After matching groups on age, gender, level of education and country of residence, using data from 8453 participants, we had a final sample of 1383 participants, which included 679 neurotypical and 704 neurodivergent individuals. Chi-square tests for independence for age [X2 (2, N = 1,387) = 0.61, p = 0.738], gender [X2 (1, N = 1,387) = 0.15, p = 0.702], education [X2 (4, N = 1,387) = 0.48, p = 0.976] and country of residence [X2 (32, N = 1,387) = 1.79, p > 0.999], indicated that the groups were very well-matched on these variables. For further details about the population characteristics, see Supplementary materials (Tables S1 and S2).

General procedures for the tests

Each participant completed all components of the study. Participants were assessed on several measures of anxiety and attitudes, and the CRT, which are described in detail in Terry et al.56 (see Table 7).

Table 7 Individual differences measures.

Across measures, omega and alpha measures were more-than-acceptable (Table 7). Values for the CRT16,70 were in line with previous studies47.

Participants were also given a demographic questionnaire that included questions of age (in years), gender identity, ethnicity, and whether they have been identified with a specific learning disability/neurodivergence, such as dyslexia or dyscalculia. Additionally, participants were asked to complete their course details, current year of study, whether they study other maths-based modules/courses on their degree; their highest level of pre-university maths education (e.g., GCSE or A-level or international equivalents).

Missing values

For the analyses, we recorded gender as a dichotomous variable (male/female). The data originally had three categories (male, female, and other). “Other” was recorded as missing value (n = 151). We removed 1221 cases with any missing data on age, gender, education and country of origin. Data labelled as “Other” for gender was excluded during the matching process. Although we acknowledge the disadvantages of this approach, we decided to do this as the term “other” is ambiguous and could represent any gender. Additionally, we wanted to include gender as a covariate in some of our analyses, which is only possible with binary coding. After removing the missing data, the two groups (neurotypical and neurodivergent) were matched based on age, gender, education, and country of origin.

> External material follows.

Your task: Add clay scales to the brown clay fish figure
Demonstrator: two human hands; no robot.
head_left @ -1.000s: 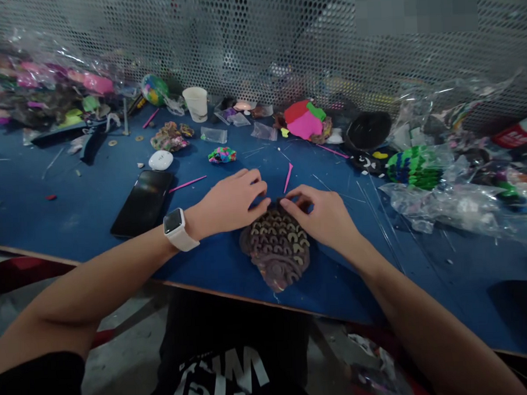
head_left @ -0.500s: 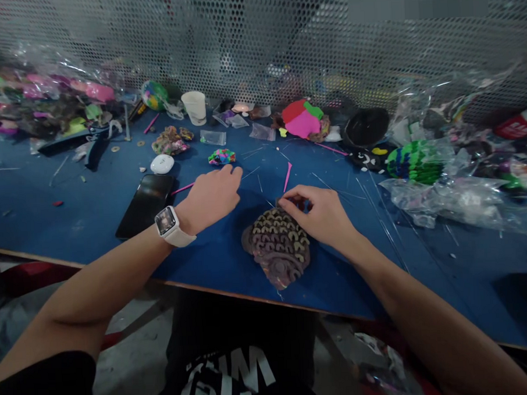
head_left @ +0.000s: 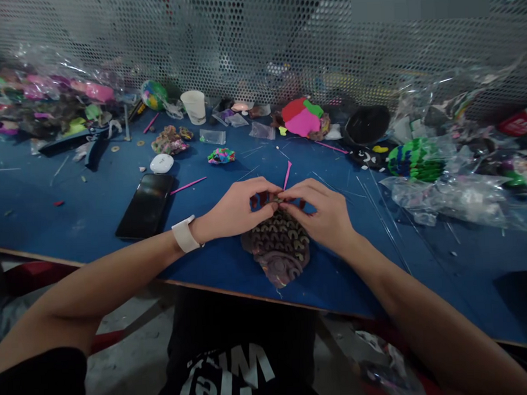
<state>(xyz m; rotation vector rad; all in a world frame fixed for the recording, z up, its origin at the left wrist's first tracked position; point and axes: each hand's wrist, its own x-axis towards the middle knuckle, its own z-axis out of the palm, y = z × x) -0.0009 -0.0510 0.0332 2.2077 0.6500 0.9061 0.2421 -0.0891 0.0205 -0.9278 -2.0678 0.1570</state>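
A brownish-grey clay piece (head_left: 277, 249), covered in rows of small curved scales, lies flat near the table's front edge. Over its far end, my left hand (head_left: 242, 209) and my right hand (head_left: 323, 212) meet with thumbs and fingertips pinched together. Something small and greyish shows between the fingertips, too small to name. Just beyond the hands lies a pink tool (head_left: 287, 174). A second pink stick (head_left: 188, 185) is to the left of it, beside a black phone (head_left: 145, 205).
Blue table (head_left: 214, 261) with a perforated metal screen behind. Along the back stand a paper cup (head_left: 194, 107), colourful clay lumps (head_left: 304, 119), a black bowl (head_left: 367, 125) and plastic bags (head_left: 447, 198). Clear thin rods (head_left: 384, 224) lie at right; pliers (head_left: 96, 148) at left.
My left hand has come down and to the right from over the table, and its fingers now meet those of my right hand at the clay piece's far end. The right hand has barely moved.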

After initially matching groups, we further located the missing values in the self-report measures. Data of 6 participants was removed because they did not complete five or more (> 40%) out of the 12 measures. Further, five participants (1 for statistics anxiety, 1 for mathematics anxiety, 2 for cognitive and somatic anxiety, and 1 for social anxiety) had partial missing data (> 10%). In these cases, the total score for a specific measure (e.g. social, mathematics, cognitive and somatic anxiety) was coded as missing. Furthermore, 5 participants (1 for statistics anxiety, 2 for mathematics anxiety, 1 for cognitive and somatic anxiety, and 1 for intolerance of uncertainty) had less than 10% missing data on that measure. In this case, the missing values were replaced with the participant’s modal response on that particular measure. Little’s71 test for Missing Completely at Random (MCAR; χ2 (40) = 67.56, p = 0.004) indicated that values were not missing at random. The missing data was addressed using multiple imputations to reduce bias and increase the validity of statistical inference72. Five imputed datasets were generated, using the pooled estimates to perform the correlation and hierarchical regression analyses. However, there was no significant difference between the results of the imputed and the original datasets, indicating that multiple imputations did not significantly change the findings. The results of the imputed data can be found in the supplementary materials (Tables 2, 3 and 4a) and on the OSF page.

Notes

I To refer to neurodivergent people, we are using identity-first language throughout the manuscript, as it seems to reflect the preferences of this community better (see73). However, we are also aware of arguments against using identity-first language73 and that preferences may vary from person to person.